*WHAT YOU HAVE TO DO*. Starting with the first line, output the data exactly, through to the last line.

━━━━━ SOURCE MATERIAL

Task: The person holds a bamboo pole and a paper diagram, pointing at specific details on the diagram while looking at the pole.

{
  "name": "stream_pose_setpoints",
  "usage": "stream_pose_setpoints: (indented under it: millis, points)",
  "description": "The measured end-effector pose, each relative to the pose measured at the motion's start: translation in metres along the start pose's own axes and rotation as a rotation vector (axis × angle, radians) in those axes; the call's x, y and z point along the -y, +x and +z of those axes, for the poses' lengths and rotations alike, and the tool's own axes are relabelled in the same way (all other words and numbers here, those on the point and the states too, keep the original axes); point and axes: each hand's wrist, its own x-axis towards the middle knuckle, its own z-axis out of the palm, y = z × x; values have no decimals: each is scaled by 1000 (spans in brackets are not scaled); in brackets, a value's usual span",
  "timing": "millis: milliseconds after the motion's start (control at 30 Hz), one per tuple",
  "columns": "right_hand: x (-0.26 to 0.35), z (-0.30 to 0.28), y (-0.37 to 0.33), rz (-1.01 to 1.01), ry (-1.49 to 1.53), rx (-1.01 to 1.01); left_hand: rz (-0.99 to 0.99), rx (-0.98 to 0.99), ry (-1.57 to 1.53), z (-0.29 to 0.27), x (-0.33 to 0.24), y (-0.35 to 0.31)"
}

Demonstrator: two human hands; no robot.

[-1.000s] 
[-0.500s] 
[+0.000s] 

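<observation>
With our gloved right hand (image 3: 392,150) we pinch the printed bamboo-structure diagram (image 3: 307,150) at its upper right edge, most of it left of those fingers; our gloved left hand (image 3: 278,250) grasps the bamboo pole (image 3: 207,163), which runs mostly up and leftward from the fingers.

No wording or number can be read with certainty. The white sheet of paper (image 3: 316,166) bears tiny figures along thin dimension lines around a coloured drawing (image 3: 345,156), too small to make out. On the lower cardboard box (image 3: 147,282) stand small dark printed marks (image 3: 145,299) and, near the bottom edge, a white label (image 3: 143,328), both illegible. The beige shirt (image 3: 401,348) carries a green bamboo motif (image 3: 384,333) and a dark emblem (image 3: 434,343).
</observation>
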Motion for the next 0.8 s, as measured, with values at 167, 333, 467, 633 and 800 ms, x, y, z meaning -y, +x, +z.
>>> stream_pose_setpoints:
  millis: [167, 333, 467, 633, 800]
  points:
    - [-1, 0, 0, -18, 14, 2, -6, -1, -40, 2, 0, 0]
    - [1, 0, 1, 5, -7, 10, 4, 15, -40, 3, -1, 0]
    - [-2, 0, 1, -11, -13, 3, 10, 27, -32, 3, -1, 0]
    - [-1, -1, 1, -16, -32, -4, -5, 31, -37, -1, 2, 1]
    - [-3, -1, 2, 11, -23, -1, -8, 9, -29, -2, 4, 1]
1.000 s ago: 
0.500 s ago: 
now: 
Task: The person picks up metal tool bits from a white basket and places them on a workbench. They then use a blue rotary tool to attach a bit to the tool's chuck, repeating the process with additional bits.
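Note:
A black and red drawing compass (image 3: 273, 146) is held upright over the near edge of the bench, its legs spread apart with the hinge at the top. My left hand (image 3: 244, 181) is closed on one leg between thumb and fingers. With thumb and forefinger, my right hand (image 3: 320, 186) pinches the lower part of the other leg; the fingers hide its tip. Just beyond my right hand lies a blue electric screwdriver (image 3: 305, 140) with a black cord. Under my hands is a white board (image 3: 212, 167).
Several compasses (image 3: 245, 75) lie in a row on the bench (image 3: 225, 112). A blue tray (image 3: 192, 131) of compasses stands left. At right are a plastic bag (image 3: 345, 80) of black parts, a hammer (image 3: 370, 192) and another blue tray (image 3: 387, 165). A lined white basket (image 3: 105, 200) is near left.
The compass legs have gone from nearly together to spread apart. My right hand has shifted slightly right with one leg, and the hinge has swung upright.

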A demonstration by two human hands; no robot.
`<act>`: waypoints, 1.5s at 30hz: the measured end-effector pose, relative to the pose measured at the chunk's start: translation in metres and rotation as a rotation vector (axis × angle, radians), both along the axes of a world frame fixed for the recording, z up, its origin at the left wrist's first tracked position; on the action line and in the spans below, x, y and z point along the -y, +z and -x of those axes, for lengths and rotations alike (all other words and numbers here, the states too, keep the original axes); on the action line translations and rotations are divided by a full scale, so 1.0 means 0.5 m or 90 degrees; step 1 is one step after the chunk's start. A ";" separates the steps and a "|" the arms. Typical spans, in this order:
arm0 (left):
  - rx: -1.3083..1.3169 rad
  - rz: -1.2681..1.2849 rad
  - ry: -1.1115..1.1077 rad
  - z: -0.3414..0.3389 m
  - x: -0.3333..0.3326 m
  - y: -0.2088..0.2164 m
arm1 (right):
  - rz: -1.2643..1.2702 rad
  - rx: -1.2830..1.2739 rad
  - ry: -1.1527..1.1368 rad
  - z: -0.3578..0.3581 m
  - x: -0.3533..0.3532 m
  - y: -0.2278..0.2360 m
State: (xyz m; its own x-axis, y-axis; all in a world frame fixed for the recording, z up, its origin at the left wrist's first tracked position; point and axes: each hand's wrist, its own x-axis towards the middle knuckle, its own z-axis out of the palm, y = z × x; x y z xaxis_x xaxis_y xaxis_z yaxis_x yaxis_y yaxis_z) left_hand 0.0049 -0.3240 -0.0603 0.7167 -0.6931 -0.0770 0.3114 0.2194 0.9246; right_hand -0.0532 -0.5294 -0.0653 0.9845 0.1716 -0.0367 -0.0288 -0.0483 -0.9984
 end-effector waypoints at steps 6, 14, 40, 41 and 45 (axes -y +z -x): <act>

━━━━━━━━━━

*RESPONSE BELOW*.
Task: The person holds a bamboo pole and a paper diagram, pointing at specific details on the diagram while looking at the pole.

{
  "name": "stream_pose_setpoints",
  "usage": "stream_pose_setpoints: (indented under it: millis, points)",
  "description": "The measured end-effector pose, each relative to the pose measured at the motion's start: translation in metres along the start pose's own axes and rotation as a rotation vector (axis × angle, radians) in those axes; the call's x, y and z point along the -y, +x and +z of those axes, for the poses' lengths and rotations alike, and the tool's own axes are relabelled in the same way (all other words and numbers here, those on the point and the states too, keep the original axes); point and axes: each hand's wrist, its own x-axis towards the middle knuckle, its own z-axis out of the palm, y = z × x; values have no decimals: each is scaled by 1000 (spans in brackets are not scaled); in brackets, a value's usual span",
  "timing": "millis: milliseconds after the motion's start (control at 30 Hz), one per tuple",
  "columns": "right_hand: x (-0.26 to 0.35), z (-0.30 to 0.28), y (-0.37 to 0.33), rz (-1.01 to 1.01), ry (-1.49 to 1.53), rx (-1.01 to 1.01); left_hand: rz (-0.99 to 0.99), rx (-0.98 to 0.99), ry (-1.57 to 1.53), z (-0.29 to 0.27), x (-0.33 to 0.24), y (-0.35 to 0.31)"
}

Demonstrator: two human hands; no robot.

[-1.000s] 
[-0.500s] 
[+0.000s] 

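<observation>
With our gloved right hand (image 3: 392,150) we pinch the printed bamboo-structure diagram (image 3: 307,150) at its upper right edge, most of it left of those fingers; our gloved left hand (image 3: 278,250) grasps the bamboo pole (image 3: 207,163), which runs mostly up and leftward from the fingers.

No wording or number can be read with certainty. The white sheet of paper (image 3: 316,166) bears tiny figures along thin dimension lines around a coloured drawing (image 3: 345,156), too small to make out. On the lower cardboard box (image 3: 147,282) stand small dark printed marks (image 3: 145,299) and, near the bottom edge, a white label (image 3: 143,328), both illegible. The beige shirt (image 3: 401,348) carries a green bamboo motif (image 3: 384,333) and a dark emblem (image 3: 434,343).
</observation>
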Motion for the next 0.8 s, as measured, with values at 167, 333, 467, 633 and 800 ms, x, y, z meaning -y, +x, +z.
>>> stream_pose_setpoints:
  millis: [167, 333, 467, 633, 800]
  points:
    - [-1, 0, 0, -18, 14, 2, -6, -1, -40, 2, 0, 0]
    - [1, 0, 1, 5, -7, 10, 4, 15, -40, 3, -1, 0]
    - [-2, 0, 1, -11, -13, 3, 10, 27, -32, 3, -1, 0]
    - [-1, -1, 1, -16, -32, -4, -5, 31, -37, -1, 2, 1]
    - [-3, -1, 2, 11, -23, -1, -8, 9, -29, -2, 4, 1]
1.000 s ago: 
0.500 s ago: 
now: 
Task: The person picks up metal tool bits from a white basket and places them on a workbench. They then use a blue rotary tool to attach a bit to the tool's chuck, repeating the process with additional bits.
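Note:
A black and red drawing compass (image 3: 273, 146) is held upright over the near edge of the bench, its legs spread apart with the hinge at the top. My left hand (image 3: 244, 181) is closed on one leg between thumb and fingers. With thumb and forefinger, my right hand (image 3: 320, 186) pinches the lower part of the other leg; the fingers hide its tip. Just beyond my right hand lies a blue electric screwdriver (image 3: 305, 140) with a black cord. Under my hands is a white board (image 3: 212, 167).
Several compasses (image 3: 245, 75) lie in a row on the bench (image 3: 225, 112). A blue tray (image 3: 192, 131) of compasses stands left. At right are a plastic bag (image 3: 345, 80) of black parts, a hammer (image 3: 370, 192) and another blue tray (image 3: 387, 165). A lined white basket (image 3: 105, 200) is near left.
The compass legs have gone from nearly together to spread apart. My right hand has shifted slightly right with one leg, and the hinge has swung upright.
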
A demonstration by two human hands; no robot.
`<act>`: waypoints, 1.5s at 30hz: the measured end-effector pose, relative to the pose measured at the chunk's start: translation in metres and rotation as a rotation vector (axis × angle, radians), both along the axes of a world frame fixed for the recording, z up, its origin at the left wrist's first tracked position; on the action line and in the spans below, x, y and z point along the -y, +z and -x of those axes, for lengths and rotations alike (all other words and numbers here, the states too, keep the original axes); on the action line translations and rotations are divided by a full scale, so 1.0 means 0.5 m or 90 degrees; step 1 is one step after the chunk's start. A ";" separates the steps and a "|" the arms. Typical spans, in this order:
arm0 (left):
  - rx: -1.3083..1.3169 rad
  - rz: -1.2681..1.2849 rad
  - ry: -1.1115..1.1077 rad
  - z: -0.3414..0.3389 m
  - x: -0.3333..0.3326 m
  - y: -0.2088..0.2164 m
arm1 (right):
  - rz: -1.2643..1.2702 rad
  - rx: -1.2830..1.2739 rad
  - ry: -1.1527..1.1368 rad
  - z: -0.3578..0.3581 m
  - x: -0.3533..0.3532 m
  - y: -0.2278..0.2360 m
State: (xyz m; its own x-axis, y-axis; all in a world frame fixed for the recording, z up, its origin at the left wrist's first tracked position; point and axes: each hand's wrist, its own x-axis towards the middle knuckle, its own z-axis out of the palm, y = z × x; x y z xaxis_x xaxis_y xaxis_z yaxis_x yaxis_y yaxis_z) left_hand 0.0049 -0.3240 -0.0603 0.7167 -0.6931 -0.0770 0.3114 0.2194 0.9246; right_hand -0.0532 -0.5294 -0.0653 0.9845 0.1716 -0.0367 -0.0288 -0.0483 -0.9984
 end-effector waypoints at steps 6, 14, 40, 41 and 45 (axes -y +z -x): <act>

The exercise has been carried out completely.